WHAT THE EXERCISE ASKS –
Exact copies of the lines below, from the one with "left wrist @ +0" up to and including the one with "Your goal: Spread", are what this calls for; leave out pictures.

Source records:
********************
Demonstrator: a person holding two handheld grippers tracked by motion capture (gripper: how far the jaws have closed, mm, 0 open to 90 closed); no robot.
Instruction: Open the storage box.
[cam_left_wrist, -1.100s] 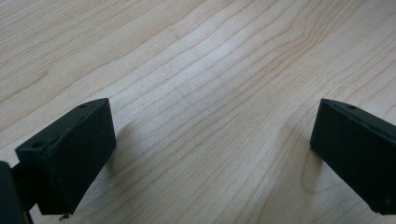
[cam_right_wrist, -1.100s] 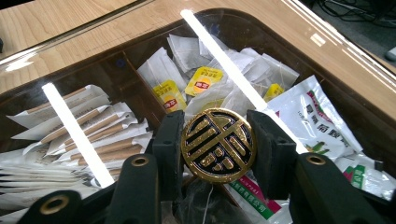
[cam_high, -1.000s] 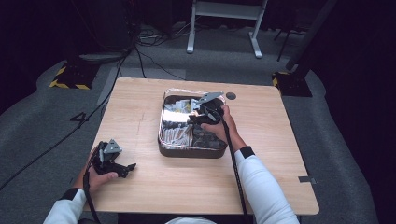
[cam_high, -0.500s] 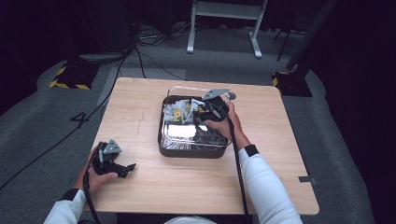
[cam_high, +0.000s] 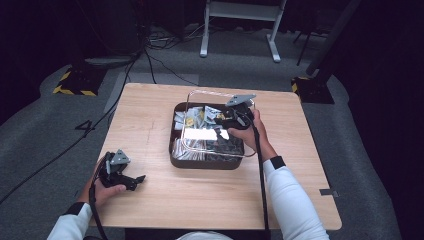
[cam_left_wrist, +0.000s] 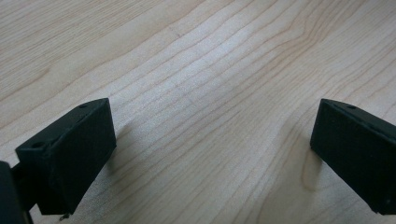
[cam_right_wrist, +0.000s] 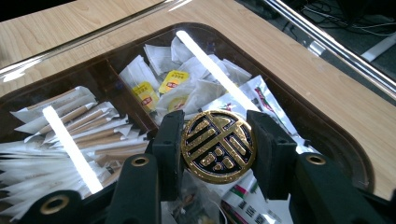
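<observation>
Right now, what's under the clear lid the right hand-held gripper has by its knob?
Under the clear lid, the dark box holds yellow-tagged tea bags, wrapped sticks and white packets. The gold knob and glare hide some contents.

We see white sleeves (cam_high: 292, 200) with black cuffs at the lower edge of the frame. Both black tongs, left (cam_high: 137, 179) and right (cam_right_wrist: 218, 147), carry grey three-cornered plates and trail black cables; brass-ringed screw holes dot the right one.
</observation>
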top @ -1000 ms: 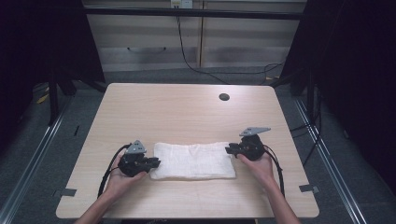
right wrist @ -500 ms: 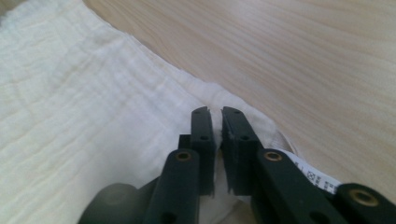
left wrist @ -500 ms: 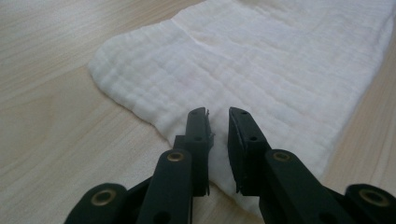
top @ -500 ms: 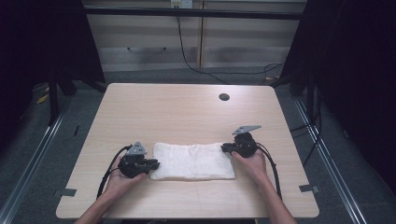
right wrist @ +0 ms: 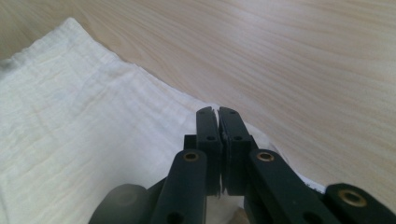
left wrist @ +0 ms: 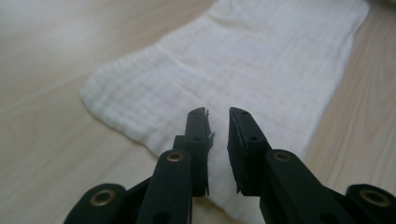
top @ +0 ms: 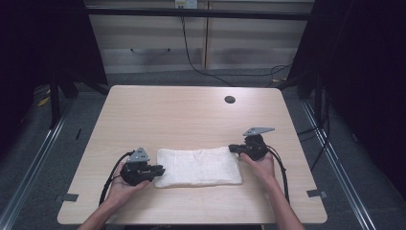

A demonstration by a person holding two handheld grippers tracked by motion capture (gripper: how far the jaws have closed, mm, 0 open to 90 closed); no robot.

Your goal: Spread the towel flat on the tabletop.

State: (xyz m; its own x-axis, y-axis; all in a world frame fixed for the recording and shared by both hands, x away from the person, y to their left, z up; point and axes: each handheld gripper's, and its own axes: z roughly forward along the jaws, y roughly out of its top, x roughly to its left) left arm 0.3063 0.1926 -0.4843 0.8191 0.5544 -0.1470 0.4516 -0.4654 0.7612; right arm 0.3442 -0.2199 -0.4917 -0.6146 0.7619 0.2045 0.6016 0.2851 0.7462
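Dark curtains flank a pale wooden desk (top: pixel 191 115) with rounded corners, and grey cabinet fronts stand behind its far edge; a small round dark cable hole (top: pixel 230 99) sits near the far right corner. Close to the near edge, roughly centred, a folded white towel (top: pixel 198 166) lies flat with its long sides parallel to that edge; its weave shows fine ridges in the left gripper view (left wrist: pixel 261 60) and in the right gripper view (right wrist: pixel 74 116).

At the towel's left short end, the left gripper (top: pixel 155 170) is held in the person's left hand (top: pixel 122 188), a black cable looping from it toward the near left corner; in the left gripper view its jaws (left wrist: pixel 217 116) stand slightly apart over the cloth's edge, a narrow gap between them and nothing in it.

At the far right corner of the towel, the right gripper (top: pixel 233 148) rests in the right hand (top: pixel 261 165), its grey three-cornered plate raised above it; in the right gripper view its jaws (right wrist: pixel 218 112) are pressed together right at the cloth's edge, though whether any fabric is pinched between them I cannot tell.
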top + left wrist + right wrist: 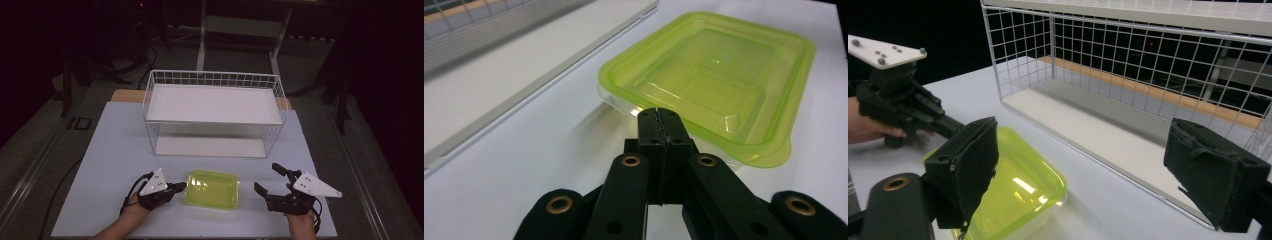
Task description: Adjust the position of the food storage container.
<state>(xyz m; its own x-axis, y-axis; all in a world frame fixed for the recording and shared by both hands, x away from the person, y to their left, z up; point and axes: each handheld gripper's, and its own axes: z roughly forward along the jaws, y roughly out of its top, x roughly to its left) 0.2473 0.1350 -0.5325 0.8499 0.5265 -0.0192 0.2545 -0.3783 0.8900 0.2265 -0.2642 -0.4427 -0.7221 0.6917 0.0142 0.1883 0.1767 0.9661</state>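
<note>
A yellow-green translucent container (212, 189) lies flat on the table near the front edge, with its lid on. My left gripper (182, 186) is shut, its tips at the container's left rim. In the left gripper view the pressed-together jaws (658, 114) end right at the near rim of the container (709, 80), and nothing shows between them. My right gripper (267, 177) stands wide open just right of the container, apart from it. In the right gripper view its pads (965, 170) frame the container (1013, 192) and the left gripper (903, 107) beyond it.
A white wire rack (215, 112) with an upper shelf and a bottom shelf stands behind the container, its open front facing me. The pale table (115, 150) has bare room on both sides. The rack's mesh wall (1128, 75) rises close ahead in the right gripper view.
</note>
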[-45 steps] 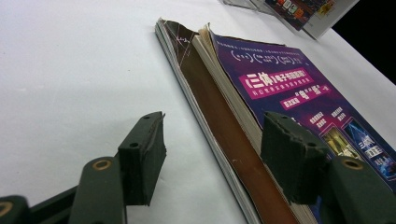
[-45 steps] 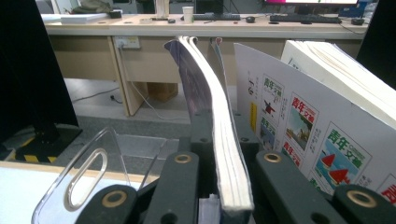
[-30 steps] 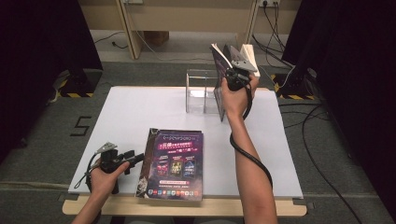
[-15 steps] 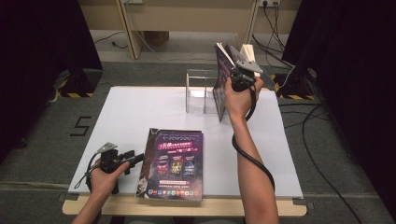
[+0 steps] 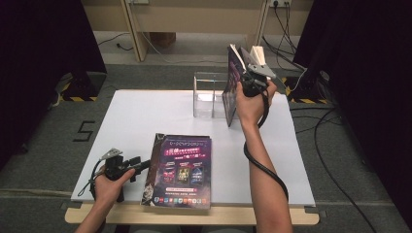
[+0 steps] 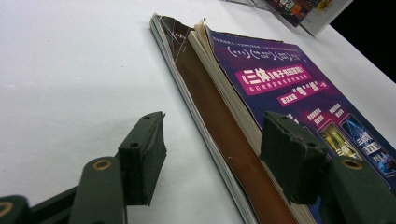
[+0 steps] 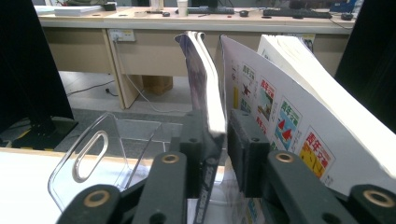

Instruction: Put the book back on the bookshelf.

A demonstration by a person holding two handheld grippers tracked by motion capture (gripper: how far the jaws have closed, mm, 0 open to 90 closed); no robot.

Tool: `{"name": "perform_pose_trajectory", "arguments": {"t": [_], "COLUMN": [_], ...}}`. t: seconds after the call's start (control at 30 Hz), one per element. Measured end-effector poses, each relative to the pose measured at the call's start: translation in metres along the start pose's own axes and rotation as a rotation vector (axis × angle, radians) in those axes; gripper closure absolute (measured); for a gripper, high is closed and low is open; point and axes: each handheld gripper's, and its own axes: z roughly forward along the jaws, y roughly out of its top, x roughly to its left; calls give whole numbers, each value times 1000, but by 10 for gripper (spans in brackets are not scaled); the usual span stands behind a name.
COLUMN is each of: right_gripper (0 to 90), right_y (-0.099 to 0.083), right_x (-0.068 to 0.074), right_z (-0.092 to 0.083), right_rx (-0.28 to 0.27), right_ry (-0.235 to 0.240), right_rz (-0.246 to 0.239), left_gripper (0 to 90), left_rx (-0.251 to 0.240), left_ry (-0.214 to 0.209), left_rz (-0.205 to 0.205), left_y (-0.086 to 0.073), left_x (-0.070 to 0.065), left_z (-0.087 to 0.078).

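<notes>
Up at the far edge of the table [image 5: 145,111], the right gripper [image 7: 215,140] has a thin magazine [image 7: 203,84] standing upright between its jaws; they've just been easing apart, and the cover sits against the left pad with a sliver of gap on the other side. A clear plastic holder [image 5: 206,92] stands just beside it, with another upright book [image 7: 289,116] leaning close by. Down by the near edge, the left gripper [image 6: 212,154] rests low with jaws wide apart, gripping nothing, straddling the spine of the book [image 5: 182,170] lying flat there.
</notes>
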Motion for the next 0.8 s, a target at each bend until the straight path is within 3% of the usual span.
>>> {"name": "perform_pose_trajectory", "arguments": {"t": [0.8], "right_gripper": [729], "right_y": [-10], "right_x": [-7], "right_z": [-22], "right_rx": [-19], "right_ry": [25], "right_rz": [1], "left_gripper": [390], "left_rx": [-6], "left_ry": [1], "left_rz": [9], "left_y": [0], "left_x": [-3], "left_z": [0]}}
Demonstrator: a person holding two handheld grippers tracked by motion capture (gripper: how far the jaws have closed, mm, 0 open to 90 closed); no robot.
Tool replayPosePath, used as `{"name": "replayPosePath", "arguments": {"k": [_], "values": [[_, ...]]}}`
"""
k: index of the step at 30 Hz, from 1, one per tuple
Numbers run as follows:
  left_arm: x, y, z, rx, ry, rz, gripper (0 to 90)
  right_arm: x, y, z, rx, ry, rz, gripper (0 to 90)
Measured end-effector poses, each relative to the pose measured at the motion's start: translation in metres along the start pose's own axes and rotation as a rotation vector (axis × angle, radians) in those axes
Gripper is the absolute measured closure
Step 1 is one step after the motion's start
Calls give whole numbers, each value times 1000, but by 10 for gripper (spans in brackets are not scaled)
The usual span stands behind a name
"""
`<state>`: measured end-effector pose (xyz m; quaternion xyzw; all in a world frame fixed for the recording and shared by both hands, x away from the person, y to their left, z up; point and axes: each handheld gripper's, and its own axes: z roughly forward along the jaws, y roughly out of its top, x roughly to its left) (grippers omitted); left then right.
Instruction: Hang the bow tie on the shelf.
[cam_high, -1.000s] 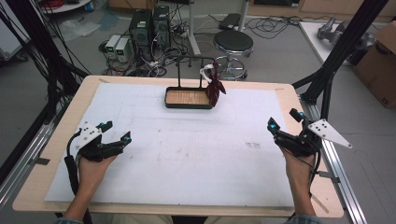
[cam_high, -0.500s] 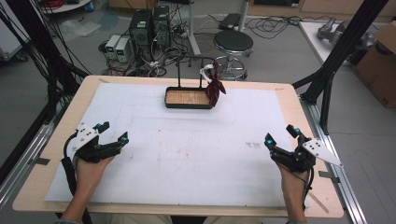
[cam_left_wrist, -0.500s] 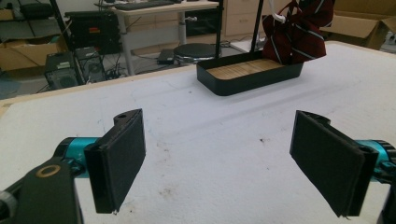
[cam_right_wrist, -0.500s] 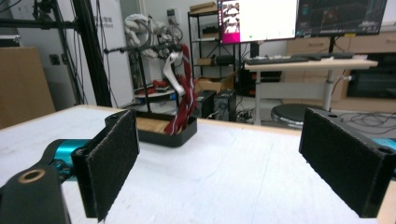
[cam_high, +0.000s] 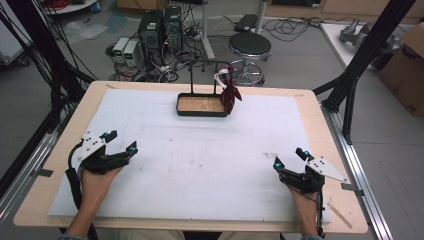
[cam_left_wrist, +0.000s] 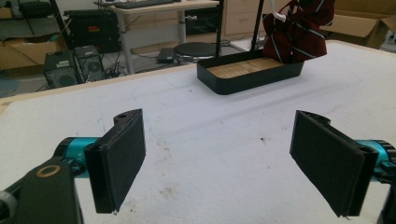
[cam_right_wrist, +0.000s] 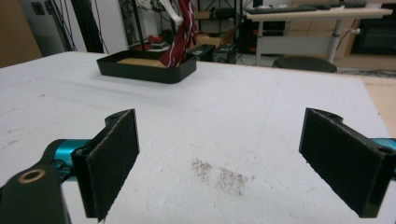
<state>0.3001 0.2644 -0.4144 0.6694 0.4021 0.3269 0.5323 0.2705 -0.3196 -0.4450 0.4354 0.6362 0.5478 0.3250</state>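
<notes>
We find no readable writing or brand on anything here.

Starting at the left, the left tool (cam_high: 121, 142) rests low on the desk (cam_high: 310, 107) in the person's left hand (cam_high: 95, 180), released, its flat black pads (cam_left_wrist: 122, 158) wide apart and nothing between them. Ahead of it and off to its right sits the black tray (cam_high: 200, 113), a shallow rounded rectangle with a light wood floor, near the desk's far edge. The left gripper view shows the pads' matte rubbery faces and teal fittings behind them; the high view adds the grey three-cornered plate on top.

A thin black frame (cam_high: 204, 63) rises behind the tray, and a dark red striped cloth (cam_high: 231, 95) hangs from it on a white hook, drooping over the tray's right end. The stripes read clearly in the left gripper view (cam_left_wrist: 299, 28).

The right tool (cam_high: 290, 158) is likewise released, the tray far ahead to its left. Its view shows a speckled brown stain (cam_right_wrist: 222, 175) on the white foam-like cover just beyond its pads (cam_right_wrist: 114, 161).
</notes>
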Motion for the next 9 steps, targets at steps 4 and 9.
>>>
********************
EXPECTED ANSWER –
left wrist @ +0 ms: 
top @ +0 ms: 

A demonstration by a person holding two handheld grippers tracked by motion capture (gripper: how far the jaws have closed, mm, 0 open to 90 closed); no robot.

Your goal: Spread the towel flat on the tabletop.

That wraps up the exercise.